Some Girls

Michael Hoffman

BY Travis Mackenzie HooverPublished Feb 22, 2008

Some Girls is all too aware of its risqué subject matter. It’s the story of a young man (Patrick Dempsey) who visits his sort-of girlfriend (Jennifer Connelly) when she splits from school and, subsequently, from his life. Naturally she’s the result of a family of eccentrics, including a frequently nude academic father, an uptight and proper religious mother, and two sisters who both try to seduce the hero. All very well and good for any red-blooded male of the species, and there’s even a subplot with a dying, demented grandmother to give it a smidge of gravitas. But it’s not enough. The future McDreamy is clearly bewildered by the crazy women in this house of weirdos (and by extension, women in general), but the attraction/repulsion dynamic of his encounter with female otherness never really rates a comment; it’s intent is instead to engage in random comic embarrassment and genteel titillation.

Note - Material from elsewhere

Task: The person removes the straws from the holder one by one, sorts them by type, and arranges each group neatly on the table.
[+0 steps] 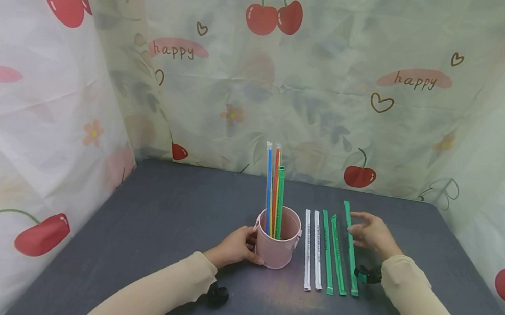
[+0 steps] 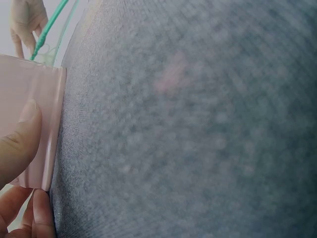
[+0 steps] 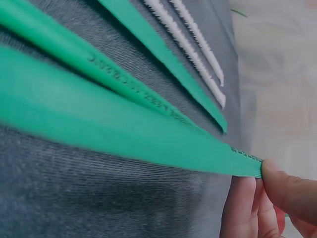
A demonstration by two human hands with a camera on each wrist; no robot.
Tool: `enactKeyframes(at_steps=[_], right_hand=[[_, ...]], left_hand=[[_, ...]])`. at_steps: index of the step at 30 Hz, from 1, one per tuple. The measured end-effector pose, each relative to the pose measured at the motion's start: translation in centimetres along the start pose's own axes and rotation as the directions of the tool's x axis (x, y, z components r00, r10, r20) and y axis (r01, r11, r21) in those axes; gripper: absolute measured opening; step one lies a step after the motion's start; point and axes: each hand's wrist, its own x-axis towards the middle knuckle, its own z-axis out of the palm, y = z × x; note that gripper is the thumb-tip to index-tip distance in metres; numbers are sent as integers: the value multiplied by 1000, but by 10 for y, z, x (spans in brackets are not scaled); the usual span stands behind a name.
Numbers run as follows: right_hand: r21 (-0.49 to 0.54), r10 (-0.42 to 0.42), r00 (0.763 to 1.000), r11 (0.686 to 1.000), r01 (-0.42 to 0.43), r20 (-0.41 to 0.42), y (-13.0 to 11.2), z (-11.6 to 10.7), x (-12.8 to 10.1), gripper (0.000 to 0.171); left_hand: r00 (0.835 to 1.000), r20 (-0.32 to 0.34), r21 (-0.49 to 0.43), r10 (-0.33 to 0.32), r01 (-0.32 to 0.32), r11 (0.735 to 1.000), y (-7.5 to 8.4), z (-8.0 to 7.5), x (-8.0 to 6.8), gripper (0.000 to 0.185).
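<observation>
on the dark grey table (image 1: pixel 158 219), near the middle, a small pink bucket (image 1: pixel 276 247) is standing upright, and the left hand (image 1: pixel 236 245) is gripping its left side, with the thumb and fingers curling round the wall just under the handle mount. the left wrist view is showing a thumb lying flat against the pink wall and another finger touching the lower edge. inside the bucket, several straws (image 1: pixel 274 190) are standing nearly upright and sticking out well above the rim: a blue one, an orange one and a green one, some in clear wrappers.

just to the right of the bucket, five wrapped straws are lying side by side on the table, running front to back: two white straws (image 1: pixel 314 251) nearest the bucket, then two green straws (image 1: pixel 332 255), then the outermost green straw (image 1: pixel 349 244). the right hand (image 1: pixel 371 234) is pinching the far end of that outermost green straw between thumb and fingertips; the right wrist view is showing the fingertips (image 3: pixel 282 183) closing on its tip, with that end seeming to be lifting off the cloth while the near end is lying by the others.

behind and beside the table, a cherry-print curtain (image 1: pixel 334 84) is hanging.
</observation>
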Motion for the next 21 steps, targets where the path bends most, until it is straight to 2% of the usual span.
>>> enactKeyframes(at_steps=[4, 10, 21], right_hand=[[13, 31, 999, 999, -31, -7, 3, 4, 2, 57], [-26, 85, 996, 996, -85, -15, 9, 9, 6, 56], [-36, 138, 990, 990, -138, -13, 16, 12, 10, 57]], left_hand=[[1000, 2, 0, -6, 6, 1000, 0, 0, 0, 67], [1000, 2, 7, -6, 6, 1000, -1, 0, 1, 67], [1000, 4, 8, 0, 0, 1000, -1, 0, 1, 66]])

I wouldn’t have too much of a problem normally but the undercurrent of angst is so palpable beneath the surface of this film that I expect more from this. Director Michael Hoffmann and writer Rupert Walters were more interested in the show of seriousness rather than its actual execution, and one doesn’t take much away from their efforts beyond the suggestion (and occasional delivery) of sex and a classy milieu that hides their basic shallowness. Eventually, the movie has to wrap up the loose ends it’s been juggling for most of its running time and to no-one’s surprise, the capper is unconvincing, if not nonsensical, underscoring the fact that this sort-of watchable movie never had its motives straight from frame one.